* [What the task asks]
Would you transcribe the listing that follows, character for character, and omit its images?

* [Available data]
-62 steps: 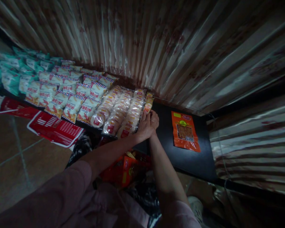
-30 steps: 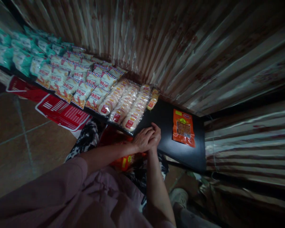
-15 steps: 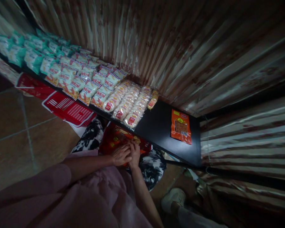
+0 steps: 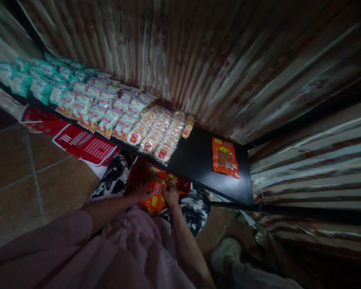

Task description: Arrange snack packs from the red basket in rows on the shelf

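Both my hands are down in a red box (image 4: pixel 144 170) of snack packets that sits on my lap, below the black shelf (image 4: pixel 198 162). My left hand (image 4: pixel 140 192) grips the left edge of an orange snack packet (image 4: pixel 155 199) in the box. My right hand (image 4: pixel 170 195) is curled shut just right of that packet, its fingertips among small yellow packets; what it holds is too dim to name. A lone orange packet (image 4: pixel 225 157) lies flat on the bare right part of the shelf.
Rows of clear round-cracker packs (image 4: pixel 156 136), red-and-white bags (image 4: pixel 105 114) and teal bags (image 4: pixel 33 76) fill the shelf's left. Rusty corrugated metal walls (image 4: pixel 198 60) stand behind and to the right. Red baskets (image 4: pixel 84 146) lie on the tiled floor. A shoe (image 4: pixel 225 253) shows below.
Both hands have left the cracker packs on the shelf, drawn back over its front edge and dropped into the red box. The left hand now grips an orange packet.
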Motion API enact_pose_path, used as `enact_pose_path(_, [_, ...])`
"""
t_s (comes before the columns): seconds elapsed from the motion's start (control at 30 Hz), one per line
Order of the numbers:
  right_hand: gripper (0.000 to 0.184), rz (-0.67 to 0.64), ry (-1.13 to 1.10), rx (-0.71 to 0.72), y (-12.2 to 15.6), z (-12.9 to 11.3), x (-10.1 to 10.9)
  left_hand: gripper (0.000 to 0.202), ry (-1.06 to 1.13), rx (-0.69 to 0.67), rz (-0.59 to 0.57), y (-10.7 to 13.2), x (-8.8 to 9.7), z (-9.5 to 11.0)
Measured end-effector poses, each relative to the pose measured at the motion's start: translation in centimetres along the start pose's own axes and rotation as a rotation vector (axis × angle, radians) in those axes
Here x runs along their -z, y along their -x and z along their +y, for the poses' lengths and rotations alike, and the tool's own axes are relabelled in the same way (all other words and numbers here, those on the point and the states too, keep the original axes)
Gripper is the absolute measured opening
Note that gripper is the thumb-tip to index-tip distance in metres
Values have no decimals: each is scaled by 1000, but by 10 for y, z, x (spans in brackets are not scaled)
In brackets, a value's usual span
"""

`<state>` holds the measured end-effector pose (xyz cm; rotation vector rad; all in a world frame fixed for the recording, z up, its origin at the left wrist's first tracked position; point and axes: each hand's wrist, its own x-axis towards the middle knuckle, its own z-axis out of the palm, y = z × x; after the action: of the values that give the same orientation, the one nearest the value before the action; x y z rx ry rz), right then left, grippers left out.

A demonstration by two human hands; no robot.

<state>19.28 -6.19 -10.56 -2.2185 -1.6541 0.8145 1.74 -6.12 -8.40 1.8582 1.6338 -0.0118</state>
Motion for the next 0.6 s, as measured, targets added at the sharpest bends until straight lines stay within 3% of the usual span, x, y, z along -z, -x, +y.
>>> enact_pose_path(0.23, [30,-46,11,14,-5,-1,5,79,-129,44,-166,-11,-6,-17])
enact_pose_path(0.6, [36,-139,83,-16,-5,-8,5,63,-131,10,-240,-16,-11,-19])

* [Written solution]
-62 steps: 
-30 steps: 
-15 steps: 
+0 steps: 

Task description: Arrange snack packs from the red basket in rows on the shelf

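Both my hands are down in a red box (image 4: pixel 144 170) of snack packets that sits on my lap, below the black shelf (image 4: pixel 198 162). My left hand (image 4: pixel 140 192) grips the left edge of an orange snack packet (image 4: pixel 155 199) in the box. My right hand (image 4: pixel 170 195) is curled shut just right of that packet, its fingertips among small yellow packets; what it holds is too dim to name. A lone orange packet (image 4: pixel 225 157) lies flat on the bare right part of the shelf.
Rows of clear round-cracker packs (image 4: pixel 156 136), red-and-white bags (image 4: pixel 105 114) and teal bags (image 4: pixel 33 76) fill the shelf's left. Rusty corrugated metal walls (image 4: pixel 198 60) stand behind and to the right. Red baskets (image 4: pixel 84 146) lie on the tiled floor. A shoe (image 4: pixel 225 253) shows below.
Both hands have left the cracker packs on the shelf, drawn back over its front edge and dropped into the red box. The left hand now grips an orange packet.
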Motion API enact_pose_path, used as `enact_pose_path(_, [_, ...])`
"""
t_s (comes before the columns): seconds elapsed from the motion's start (control at 30 Hz), one per line
Order of the numbers:
  right_hand: gripper (0.000 to 0.184), rz (-0.67 to 0.64), ry (-1.13 to 1.10), rx (-0.71 to 0.72), y (-12.2 to 15.6), z (-12.9 to 11.3), x (-10.1 to 10.9)
  left_hand: gripper (0.000 to 0.202), ry (-1.06 to 1.13), rx (-0.69 to 0.67), rz (-0.59 to 0.57), y (-10.7 to 13.2), x (-8.8 to 9.7), z (-9.5 to 11.0)
Measured end-effector poses, each relative to the pose measured at the motion's start: translation in centimetres along the start pose's own axes and rotation as a rotation vector (axis × angle, radians) in those axes
Here x runs along their -z, y along their -x and z along their +y, for the poses' lengths and rotations alike, and the tool's own axes are relabelled in the same way (all other words and numbers here, those on the point and the states too, keep the original axes)
Gripper is the absolute measured opening
Note that gripper is the thumb-tip to index-tip distance in metres
Values have no decimals: each is scaled by 1000, but by 10 for y, z, x (spans in brackets are not scaled)
In brackets, a value's usual span
"""

`<state>` holds the measured end-effector pose (xyz cm; rotation vector rad; all in a world frame fixed for the recording, z up, its origin at the left wrist's first tracked position; point and axes: each hand's wrist, its own x-axis towards the middle knuckle, its own z-axis out of the palm, y = z × x; after the action: of the values that give the same orientation, the one nearest the value before the action; x y z rx ry rz), right then left, grippers left out.

A demonstration by two human hands; no robot.

<state>19.28 -6.19 -10.56 -2.2185 -1.6541 0.8145 1.74 -6.12 -8.40 1.8582 1.6338 -0.0118</state>
Motion for the next 0.6 s, as measured, targets added at the sharpest bends until straight lines stay within 3% of the usual span, x, y, z along -z, -x, +y.
>>> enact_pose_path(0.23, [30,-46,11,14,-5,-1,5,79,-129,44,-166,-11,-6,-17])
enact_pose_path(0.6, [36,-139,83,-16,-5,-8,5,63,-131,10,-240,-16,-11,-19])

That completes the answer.